O primeiro discurso da história de Angola a dar conta aos cidadãos das principais actividades, activos e passivos de um Governo instituído, dito discurso do Estado da Nação, ou da CEN (Campanha Eleitoral Nacional), foi proferido pelo Presidente da República e do MPLA, José Eduardo dos Santos, no dia 15 de Outubro de 2010, numa sessão plenária da Assembleia Nacional referente à abertura do ano legislativo de 2010/2011. O inédito desta aparição apenas demonstrou, para quem ainda tinha dúvidas, não haver em Angola três poderes que se respeitam, mas apenas um, Real, o de Presidente da República. O resto é paisagem, e a Majestade foi ver a romaria no “in circle” legislativo de todos os governantes e convidados, como se tratasse do nascimento de uma nova República.
William Tonet & Arlindo Santana
Depois de uma introdução feita em redor dos temas considerados centrais, por serem tidos como os mais importantes para o país, José Eduardo dos Santos fez algumas abordagens subnominais, um termo “bárbaro”que merece um esclarecimento e cujo significado vamos aqui adiante tentar definir.
Esta palavra foi introduzida na linguagem dos media europeus em 1981, por ocasião da campanha eleitoral para a Presidência da República de França, designando a fotografia que apareceu numa sequência de imagens que passavam no ecrã antes do Telejornal da televisão estatal francesa, imagens aparentemente ligadas a actividades lúdicas, desportivas e culturais, mas onde se podia ver a fugitiva aparição duma fotografia mostrando o rosto sorridente do então candidato François Mitterrand, que concorria pela segunda vez à Presidência da República.
Escândalo!
E dos grandes, para uma tão pequena imagem que mal se via, menos de um segundo à vista dos franceses, mas que foi o suficiente para se denunciar então a falta de ética e o vacilante espírito democrático do clã Mitterrand e do seu essencial suporte, o Partido Socialista Francês, tendo sido referidos por essa altura estudos de especialistas científicos, demonstrando que esse tipo de imagens podia influenciar alguns eleitores mais hesitantes no momento do acto eleitoral.
Na introdução a este artigo escrevemos que José Eduardo dos Santos fez algumas “considerações ditas subnominais e vamos já ver por que razão o fizemos.
No discurso, que passou abundantemente nos nossos três canais de TV, e os extractos serão repetidamente passados à antena durante largas semanas, isso é certo, não havia nenhuma imagem subnominal, não, o que havia dessa índole encontra-se logo a seguir à introdução do seu discurso, precisamente à entrada do tema central, o Estado da Nação.
Eis alguns extractos reveladores de um senso “subnominal” que o PR quis pôr em jogo para reforçar a defesa da sua excelente governação:
1.- «Em 2002, as destruições haviam atingido milhares de escolas, centros hospitalares e postos médicos, a circulação rodoviária estava seriamente afectada em todo o país com minagem de estradas e caminhos.
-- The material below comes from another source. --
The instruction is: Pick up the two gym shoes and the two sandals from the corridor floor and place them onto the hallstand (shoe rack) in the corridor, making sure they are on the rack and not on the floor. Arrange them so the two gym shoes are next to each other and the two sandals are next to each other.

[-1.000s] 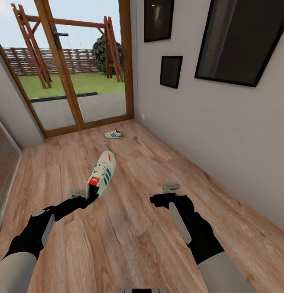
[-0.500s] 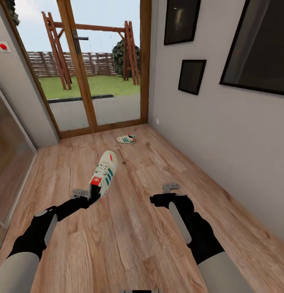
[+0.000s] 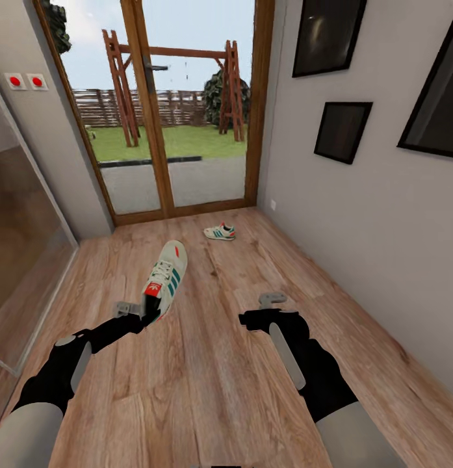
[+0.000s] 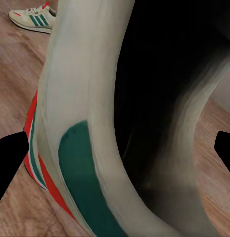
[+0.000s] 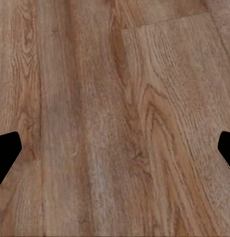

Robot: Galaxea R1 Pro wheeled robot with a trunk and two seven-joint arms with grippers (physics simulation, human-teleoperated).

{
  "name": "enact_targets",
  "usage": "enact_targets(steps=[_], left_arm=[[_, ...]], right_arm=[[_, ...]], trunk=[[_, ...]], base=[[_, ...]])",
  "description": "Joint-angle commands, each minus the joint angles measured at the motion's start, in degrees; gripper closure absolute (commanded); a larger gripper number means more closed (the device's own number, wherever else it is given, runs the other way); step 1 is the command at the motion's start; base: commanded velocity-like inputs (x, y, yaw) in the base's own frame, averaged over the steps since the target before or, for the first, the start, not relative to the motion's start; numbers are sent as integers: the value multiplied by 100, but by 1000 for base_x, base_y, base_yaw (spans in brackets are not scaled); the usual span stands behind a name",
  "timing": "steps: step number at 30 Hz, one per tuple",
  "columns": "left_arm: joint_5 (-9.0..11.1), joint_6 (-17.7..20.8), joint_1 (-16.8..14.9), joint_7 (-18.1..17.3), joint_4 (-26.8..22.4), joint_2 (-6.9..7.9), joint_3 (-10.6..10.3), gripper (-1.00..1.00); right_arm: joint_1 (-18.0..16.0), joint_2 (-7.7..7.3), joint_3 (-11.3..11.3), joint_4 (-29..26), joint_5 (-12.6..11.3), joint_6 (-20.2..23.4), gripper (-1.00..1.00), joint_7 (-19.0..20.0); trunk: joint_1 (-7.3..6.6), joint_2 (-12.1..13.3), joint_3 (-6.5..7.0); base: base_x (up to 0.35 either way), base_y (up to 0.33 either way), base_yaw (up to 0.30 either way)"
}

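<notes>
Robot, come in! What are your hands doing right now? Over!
Left hand shut on one gym shoe, off the floor. Right hand open, empty. Other gym shoe on floor near glass door. Path clear.

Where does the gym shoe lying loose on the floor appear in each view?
Head view: the loose gym shoe sits mid-picture, before the glass door.
Left wrist view: that shoe, top-left corner, beyond the held gym shoe.
Right wrist view: wood-plank floor, the shared landmark.
</notes>
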Motion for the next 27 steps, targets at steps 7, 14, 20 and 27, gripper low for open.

Mais de 70 por cento da rede de estradas do país se encontrava em avançado estado de degradação e mais de dois terços das quatro mil pontes e pontões existentes estavam parcial ou totalmente destruídas».
2.- «Nesse ano estavam também totalmente destruídas ou tinham sofrido sabotagens graves as estações de tratamento e captação de água de Luanda, Malanje, Uíge, Huambo, Bié, entre outras, e, no domínio da energia, tinham sido destruídas, pilhadas ou sofrido sabotagens várias barragens, subestações e linhas de transporte e distribuição de energia eléctrica nas províncias de Luanda, Bengo, Benguela, Huambo, Huíla, Uíge, Bié, Kwanza-Sul e Kwanza–Norte, etc.».
3.- «Grande parte das cidades e vilas, incluindo as sedes de províncias, ainda guardava marcas do cerco e dos bombardeamentos a que foram sujeitas, com edifícios e infra-estruturas essenciais totalmente destruídas ou inoperantes».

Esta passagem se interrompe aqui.